# Action item
The task here is to set down every line of the listing exactly.

===== Recorded data =====

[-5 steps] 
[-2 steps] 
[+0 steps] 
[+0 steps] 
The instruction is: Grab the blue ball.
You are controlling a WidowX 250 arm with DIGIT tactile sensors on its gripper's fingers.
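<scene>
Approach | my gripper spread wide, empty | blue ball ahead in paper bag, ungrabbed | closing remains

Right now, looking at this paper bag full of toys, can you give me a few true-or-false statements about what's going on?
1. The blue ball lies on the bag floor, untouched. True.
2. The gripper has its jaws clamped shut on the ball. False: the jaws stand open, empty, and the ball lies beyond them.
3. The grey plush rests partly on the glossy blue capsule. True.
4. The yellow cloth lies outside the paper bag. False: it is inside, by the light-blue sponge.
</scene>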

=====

# Final answer
[-5 steps] 
[-2 steps] 
[+0 steps] 
[+0 steps] 
The instruction is: Grab the blue ball.
You are controlling a WidowX 250 arm with DIGIT tactile sensors on its gripper's fingers.
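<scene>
Approach | my gripper spread wide, empty | blue ball ahead in paper bag, ungrabbed | closing remains

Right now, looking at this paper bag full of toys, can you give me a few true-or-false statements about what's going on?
1. The blue ball lies on the bag floor, untouched. True.
2. The gripper has its jaws clamped shut on the ball. False: the jaws stand open, empty, and the ball lies beyond them.
3. The grey plush rests partly on the glossy blue capsule. True.
4. The yellow cloth lies outside the paper bag. False: it is inside, by the light-blue sponge.
</scene>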

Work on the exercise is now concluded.